My second day trying out Fly, and my second day with deployments randomly failing because the remote builder has some problem with volume creation (see below).
This gives a very bad impression. Like: “Maybe I should just look at something else” bad. Whereas in general I’m really impressed with Fly.
Is this common? (I see this, which could be another example.)
Is there anything one can do to fix it other than wait? (Other than running docker locally, which I think is an option…)
We’re investigating issues related to volume creation on this host. Volume creation and deploys are temporarily disabled on this host, but already running apps will continue to work normally.
Service Interruption
34 minutes ago
We’re investigating issues related to volume creation on this host. Volume creation and deploys are temporarily disabled on this host, but running apps will continue to work.

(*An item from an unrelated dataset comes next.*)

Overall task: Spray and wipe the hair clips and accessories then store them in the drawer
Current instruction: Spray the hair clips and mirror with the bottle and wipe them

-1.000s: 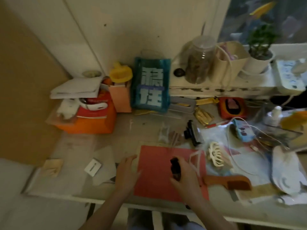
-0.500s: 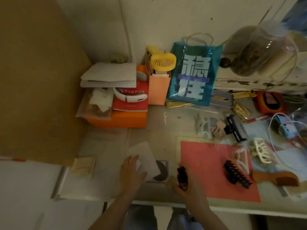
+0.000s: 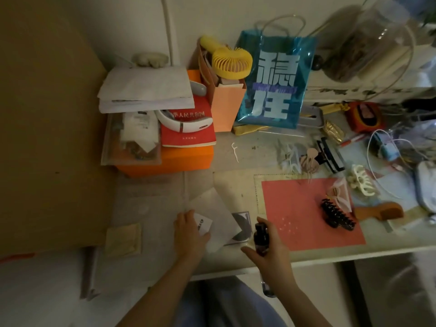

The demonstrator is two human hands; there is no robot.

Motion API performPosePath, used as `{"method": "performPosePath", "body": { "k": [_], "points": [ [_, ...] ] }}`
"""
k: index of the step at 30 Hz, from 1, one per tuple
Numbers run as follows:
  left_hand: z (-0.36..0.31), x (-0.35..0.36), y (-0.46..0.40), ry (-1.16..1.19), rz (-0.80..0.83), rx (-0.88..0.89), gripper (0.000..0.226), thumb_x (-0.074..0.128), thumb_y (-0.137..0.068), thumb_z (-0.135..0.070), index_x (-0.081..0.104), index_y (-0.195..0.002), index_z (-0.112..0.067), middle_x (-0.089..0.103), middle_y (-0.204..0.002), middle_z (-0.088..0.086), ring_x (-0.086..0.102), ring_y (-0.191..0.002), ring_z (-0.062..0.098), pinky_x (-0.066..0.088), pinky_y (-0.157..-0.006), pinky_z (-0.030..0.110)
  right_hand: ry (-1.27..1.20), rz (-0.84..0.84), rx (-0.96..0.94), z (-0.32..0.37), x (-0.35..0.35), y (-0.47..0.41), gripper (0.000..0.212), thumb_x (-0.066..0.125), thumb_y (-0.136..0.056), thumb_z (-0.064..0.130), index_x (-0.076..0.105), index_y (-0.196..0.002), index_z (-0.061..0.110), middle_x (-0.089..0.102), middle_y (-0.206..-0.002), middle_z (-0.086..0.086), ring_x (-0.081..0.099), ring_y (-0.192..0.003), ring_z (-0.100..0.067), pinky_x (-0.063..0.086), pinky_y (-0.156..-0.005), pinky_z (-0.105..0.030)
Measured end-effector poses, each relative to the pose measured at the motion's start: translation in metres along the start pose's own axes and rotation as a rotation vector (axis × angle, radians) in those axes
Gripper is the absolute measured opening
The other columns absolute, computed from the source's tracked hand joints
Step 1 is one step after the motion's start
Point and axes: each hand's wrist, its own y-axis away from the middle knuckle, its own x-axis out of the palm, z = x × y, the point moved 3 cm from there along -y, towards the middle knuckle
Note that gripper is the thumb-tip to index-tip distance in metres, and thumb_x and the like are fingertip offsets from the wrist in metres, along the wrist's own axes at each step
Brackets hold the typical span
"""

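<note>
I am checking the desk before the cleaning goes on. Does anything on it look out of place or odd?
Yes. A used-looking floss pick lies loose on the bare desk beside the orange box; it does not belong among the hair things. Small pale specks dot the red mat near the black claw clip; spray or crumbs, I cannot tell.

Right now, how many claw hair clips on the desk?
4 clear: black claw clip on the red mat, cream clip right of it, pink clip and black rectangular clip behind. More may hide in clutter.
</note>
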Motion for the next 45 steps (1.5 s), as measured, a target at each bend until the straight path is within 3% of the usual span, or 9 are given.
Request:
{"method": "performPosePath", "body": {
  "k": [8,13,16,20,25,30,34,39,45],
  "points": [
    [0.011,-0.005,-0.008,0.105,0.076,0.017,0.066,0.081,-0.066,-0.023,0.048,-0.123,-0.016,0.043,-0.122,0.005,0.042,-0.112,0.022,0.040,-0.083,0.025,-0.092,-0.067,-0.003,0.011,-0.003,-0.018,0.066,0.081,-0.069,0.011,0.043,-0.121,0.024,0.057,-0.091,0.016,0.058,-0.076,0.014,0.045,-0.061,-0.005],
    [0.003,-0.009,-0.013,0.205,0.138,0.063,0.071,0.083,-0.065,-0.019,0.047,-0.126,-0.017,0.042,-0.119,0.001,0.044,-0.111,0.021,0.045,-0.090,0.030,-0.200,-0.084,0.029,0.006,-0.009,-0.030,0.051,0.069,-0.081,0.007,0.044,-0.120,0.025,0.060,-0.092,0.008,0.060,-0.076,0.009,0.047,-0.063,-0.008],
    [-0.009,-0.015,-0.014,0.308,0.118,0.087,0.069,0.085,-0.063,-0.016,0.048,-0.121,-0.023,0.040,-0.112,-0.007,0.048,-0.107,0.017,0.049,-0.084,0.031,-0.280,-0.086,0.046,0.001,-0.014,-0.039,0.051,0.057,-0.084,-0.003,0.043,-0.117,0.034,0.060,-0.100,0.004,0.061,-0.088,-0.006,0.050,-0.070,-0.019],
    [-0.026,-0.027,-0.013,0.416,0.095,0.112,0.067,0.085,-0.062,-0.014,0.046,-0.113,-0.032,0.049,-0.111,-0.007,0.052,-0.101,0.013,0.052,-0.080,0.031,-0.321,-0.123,0.038,0.001,-0.026,-0.056,0.044,0.058,-0.085,-0.001,0.047,-0.102,0.038,0.060,-0.098,0.002,0.059,-0.091,-0.015,0.052,-0.081,-0.037],
    [-0.053,-0.046,-0.014,0.467,0.079,0.202,0.063,0.084,-0.064,-0.013,0.049,-0.112,-0.032,0.053,-0.111,-0.006,0.053,-0.098,0.010,0.049,-0.072,0.020,-0.449,-0.138,0.029,0.004,-0.035,-0.073,0.048,0.070,-0.078,0.001,0.051,-0.117,0.024,0.060,-0.108,0.005,0.060,-0.100,-0.006,0.053,-0.081,-0.024],
    [-0.084,-0.063,-0.010,0.489,0.075,0.289,0.059,0.083,-0.065,-0.012,0.054,-0.114,-0.024,0.056,-0.107,-0.009,0.056,-0.094,0.007,0.050,-0.065,0.015,-0.447,-0.175,-0.002,0.003,-0.041,-0.084,0.039,0.072,-0.069,-0.009,0.062,-0.100,0.012,0.066,-0.093,0.003,0.063,-0.085,0.001,0.051,-0.073,-0.017],
    [-0.102,-0.072,-0.007,0.488,0.084,0.334,0.058,0.082,-0.067,-0.012,0.051,-0.114,-0.029,0.052,-0.104,-0.017,0.055,-0.094,0.005,0.048,-0.056,0.008,-0.512,-0.179,-0.007,0.000,-0.039,-0.092,0.045,0.072,-0.065,-0.015,0.067,-0.097,0.016,0.069,-0.093,0.012,0.063,-0.085,0.006,0.049,-0.073,-0.011],
    [-0.112,-0.079,-0.005,0.461,0.071,0.342,0.060,0.082,-0.068,-0.013,0.050,-0.116,-0.028,0.052,-0.109,-0.006,0.056,-0.096,0.010,0.046,-0.056,0.008,-0.501,-0.178,0.056,-0.020,-0.029,-0.093,0.048,0.078,-0.063,-0.010,0.068,-0.094,0.024,0.070,-0.092,0.010,0.065,-0.086,0.003,0.051,-0.076,-0.017],
    [-0.116,-0.086,0.001,0.445,0.064,0.365,0.059,0.082,-0.068,-0.015,0.050,-0.115,-0.030,0.053,-0.112,-0.004,0.056,-0.095,0.010,0.047,-0.061,0.010,-0.486,-0.151,0.102,-0.034,-0.020,-0.085,0.054,0.081,-0.064,-0.003,0.067,-0.107,0.027,0.070,-0.106,0.007,0.063,-0.105,-0.012,0.049,-0.097,-0.030]
  ]
}}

You are indeed correct: building locally is an option. If you have Docker running, try fly deploy --local-only. As the flag suggests, that will build an image of your app locally and then push it up to Fly. That can be slower, but it depends on your connection.

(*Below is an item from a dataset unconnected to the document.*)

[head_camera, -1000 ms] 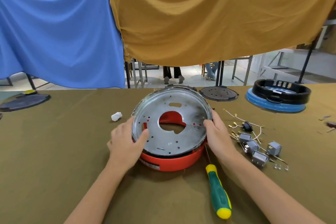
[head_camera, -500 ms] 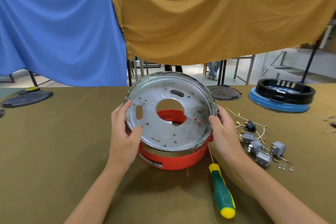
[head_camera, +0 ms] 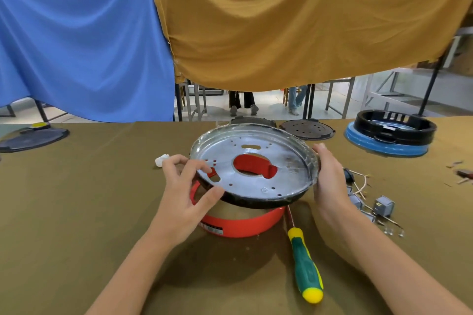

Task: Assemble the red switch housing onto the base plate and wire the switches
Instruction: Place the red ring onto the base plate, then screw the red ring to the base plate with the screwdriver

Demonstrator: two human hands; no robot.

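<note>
Base plate (head_camera: 256,169) held tilted above red housing (head_camera: 240,225) on table. My left hand (head_camera: 184,197) pinches near-left rim, thumb under; my right hand (head_camera: 330,181) cups right edge. Thin stamped metal: light, stiff, probably sharp-lipped. Best grip opposite rims, clear of holes.

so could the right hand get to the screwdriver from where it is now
Probably yes, once it lets go. The right hand grips the metal plate's rim, so it is busy. The screwdriver lies uncovered on the table just below that wrist, nothing between them.
</note>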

However that particular error message suggests it may not actually be the builder that’s the issue here. Fly’s VMs run on hosts (servers). The error suggests that host can’t add new volumes (for example if it reaches capacity, but it’s probably some other issue). I don’t know why. As a temporary bypass you could deploy to a different region . That would ensure your app won’t be on that particular host/server. If it is the builder trying to create the new volume, yep, the local build would be the fix/bypass for that.
Thanks. The problem was definitely the builder, not the app machine; those messages (the screenshot) were for the builder machine. The app machines were fine.

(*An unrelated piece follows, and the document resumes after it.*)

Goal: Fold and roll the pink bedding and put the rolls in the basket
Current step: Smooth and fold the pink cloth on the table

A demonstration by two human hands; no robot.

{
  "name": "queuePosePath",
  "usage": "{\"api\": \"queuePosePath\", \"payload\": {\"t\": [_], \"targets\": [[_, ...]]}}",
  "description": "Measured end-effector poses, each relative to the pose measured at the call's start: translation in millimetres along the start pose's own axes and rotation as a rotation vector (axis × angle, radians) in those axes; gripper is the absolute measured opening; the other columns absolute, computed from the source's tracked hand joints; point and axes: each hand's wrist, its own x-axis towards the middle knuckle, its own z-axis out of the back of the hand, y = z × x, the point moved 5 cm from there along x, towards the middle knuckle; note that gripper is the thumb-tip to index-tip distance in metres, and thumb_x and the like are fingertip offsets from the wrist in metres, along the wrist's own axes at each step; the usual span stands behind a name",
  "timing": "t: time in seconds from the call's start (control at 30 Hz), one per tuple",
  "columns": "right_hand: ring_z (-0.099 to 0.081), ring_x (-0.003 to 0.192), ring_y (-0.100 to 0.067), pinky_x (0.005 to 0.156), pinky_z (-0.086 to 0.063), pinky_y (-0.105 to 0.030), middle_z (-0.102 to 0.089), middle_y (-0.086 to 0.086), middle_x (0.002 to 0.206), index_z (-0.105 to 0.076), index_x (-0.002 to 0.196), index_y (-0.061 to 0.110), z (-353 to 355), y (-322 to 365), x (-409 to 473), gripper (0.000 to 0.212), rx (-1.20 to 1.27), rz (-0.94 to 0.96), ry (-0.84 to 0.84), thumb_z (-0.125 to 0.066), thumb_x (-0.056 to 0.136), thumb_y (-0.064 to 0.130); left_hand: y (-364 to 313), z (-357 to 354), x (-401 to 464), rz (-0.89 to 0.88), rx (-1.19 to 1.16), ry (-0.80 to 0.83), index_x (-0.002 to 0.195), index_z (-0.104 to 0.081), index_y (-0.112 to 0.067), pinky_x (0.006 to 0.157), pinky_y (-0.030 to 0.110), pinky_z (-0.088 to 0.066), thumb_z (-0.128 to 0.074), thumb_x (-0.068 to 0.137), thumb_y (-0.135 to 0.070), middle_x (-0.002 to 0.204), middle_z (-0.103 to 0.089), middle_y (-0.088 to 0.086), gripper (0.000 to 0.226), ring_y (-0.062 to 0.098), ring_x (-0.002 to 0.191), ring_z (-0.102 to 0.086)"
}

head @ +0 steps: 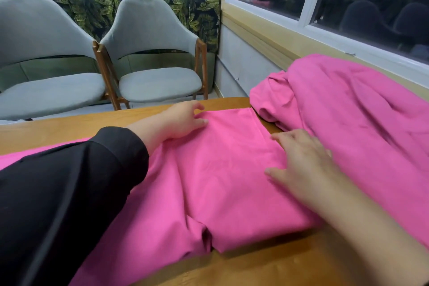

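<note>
From the head camera, a folded panel of pink bedding [222,169] lies flat across the wooden bench [58,127], its far edge squared off near the bench's far side. The left hand [183,121], in a black sleeve [69,193], rests at the far left corner with fingers loosely curled, touching the cloth, apparently pinning that corner so the fold keeps its line. The right hand [304,165] lies flat with fingers spread on the panel's right edge, likely smoothing and holding that side down. Neither hand grips anything. The hands sit well apart, which looks like a way to keep the whole panel taut.

A loose heap of more bedding [352,109] is bunched to the right, under the window [325,7], probably waiting its turn. Two grey chairs [148,53] stand beyond the bench. No basket is in view.
</note>
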Motion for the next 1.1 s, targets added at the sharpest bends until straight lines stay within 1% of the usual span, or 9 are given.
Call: {"api": "queuePosePath", "payload": {"t": [0.13, 0.27, 0.37, 0.53, 0.67, 0.77, 0.83, 0.93, 1.1], "targets": [[-0.056, 0.117, -0.017, 0.105, -0.04, -0.035, -0.057, 0.003, 0.124, -0.059, 0.126, 0.029, -21.5, 52.9, -1.9, 0.04, 0.16, 0.211, 0.186, -0.069, 0.089, 0.043, 27.3, 11.1, -41.5, 0.023, 0.042, -0.077, 0.139, -0.052, -0.019, 0.091, 0.034, -0.045, -0.062, 0.096, -0.038, 0.124, -0.065, 0.005, 0.048, 0.027, 0.11, -0.06], [-0.056, 0.119, -0.022, 0.105, -0.042, -0.037, -0.058, 0.0, 0.126, -0.061, 0.124, 0.029, -30.5, 73.6, 7.5, 0.033, -0.001, 0.22, 0.218, -0.056, 0.096, 0.046, 81.0, 31.3, -95.2, 0.185, 0.004, -0.055, 0.116, -0.063, -0.029, 0.075, 0.032, -0.048, -0.058, 0.096, -0.047, 0.102, -0.07, -0.003, 0.028, 0.023, 0.089, -0.064], [-0.06, 0.112, -0.022, 0.093, -0.046, -0.031, -0.063, 0.001, 0.124, -0.062, 0.12, 0.028, -21.7, 96.6, 12.5, 0.032, -0.052, 0.205, 0.235, -0.053, 0.097, 0.049, 118.4, 53.4, -138.7, 0.247, 0.019, -0.013, 0.112, -0.065, -0.027, 0.07, 0.028, -0.046, -0.061, 0.096, -0.041, 0.103, -0.068, -0.005, 0.021, 0.02, 0.087, -0.065], [-0.058, 0.115, -0.013, 0.099, -0.046, -0.035, -0.063, 0.008, 0.126, -0.063, 0.122, 0.031, -8.6, 196.0, 14.0, 0.027, 0.149, 0.474, 0.136, -0.055, 0.098, 0.042, 167.1, 83.8, -203.6, 0.315, 0.106, 0.115, 0.11, -0.066, -0.026, 0.069, 0.025, -0.043, -0.067, 0.092, -0.045, 0.101, -0.066, -0.006, 0.027, 0.013, 0.084, -0.06], [-0.057, 0.118, -0.012, 0.103, -0.044, -0.034, -0.061, 0.01, 0.13, -0.06, 0.129, 0.033, -28.2, 285.1, 15.8, 0.03, 0.138, 0.678, 0.298, -0.054, 0.101, 0.039, 207.0, 101.7, -257.2, 0.347, 0.048, 0.137, 0.095, -0.069, -0.027, 0.061, 0.02, -0.042, -0.072, 0.088, -0.046, 0.084, -0.069, -0.011, 0.021, 0.005, 0.073, -0.062], [-0.056, 0.122, -0.013, 0.104, -0.043, -0.031, -0.06, 0.011, 0.135, -0.059, 0.133, 0.032, -52.4, 336.3, 16.8, 0.031, 0.045, 0.756, 0.43, -0.05, 0.103, 0.03, 232.0, 116.0, -292.6, 0.33, -0.005, 0.142, 0.093, -0.07, -0.028, 0.067, 0.02, -0.048, -0.077, 0.084, -0.043, 0.081, -0.069, -0.014, 0.019, 0.0, 0.073, -0.062], [-0.058, 0.117, -0.013, 0.103, -0.044, -0.03, -0.062, 0.01, 0.131, -0.061, 0.131, 0.03, -65.6, 359.1, 17.6, 0.03, 0.0, 0.768, 0.481, -0.049, 0.103, 0.027, 250.3, 123.0, -312.0, 0.33, 0.037, 0.158, 0.097, -0.068, -0.03, 0.082, 0.03, -0.051, -0.079, 0.082, -0.042, 0.091, -0.067, -0.011, 0.022, 0.007, 0.085, -0.063], [-0.063, 0.096, -0.011, 0.088, -0.05, -0.029, -0.066, 0.014, 0.106, -0.067, 0.119, 0.034, -76.9, 376.7, 20.0, 0.023, -0.01, 0.758, 0.494, -0.061, 0.097, 0.037, 277.6, 131.3, -331.7, 0.335, 0.197, 0.1, 0.114, -0.064, -0.034, 0.094, 0.034, -0.046, -0.074, 0.08, -0.046, 0.108, -0.054, -0.012, 0.038, 0.012, 0.103, -0.056], [-0.056, 0.074, 0.0, 0.062, -0.037, -0.018, -0.062, 0.017, 0.081, -0.069, 0.098, 0.033, -87.3, 389.7, 5.2, 0.023, 0.042, 0.813, 0.53, -0.071, 0.086, 0.053, 304.1, 134.0, -352.5, 0.393, 0.154, -0.014, 0.13, -0.059, -0.028, 0.1, 0.033, -0.044, -0.071, 0.086, -0.05, 0.117, -0.052, -0.008, 0.051, 0.015, 0.111, -0.056]]}}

Fly finally resolved the issue after ~6 hours – which is to say, overnight, as I had to give up on it at the end of the work day (got resolved at about 11 p.m.). Same thing the first time, I had to give up on it at around 5:00 p.m. (from memory) and it got resolved about three hours later.
I wonder if the experience is better on > Hobby plans. At least I’d be able to email support.
If it happens again you could try and destroy the builder. After all, it is just another app. Then when you next deploy, Fly-bot would see you don’t have a builder and so make you a new one. Which (you’d assume) would be created on a host that wasn’t having issues .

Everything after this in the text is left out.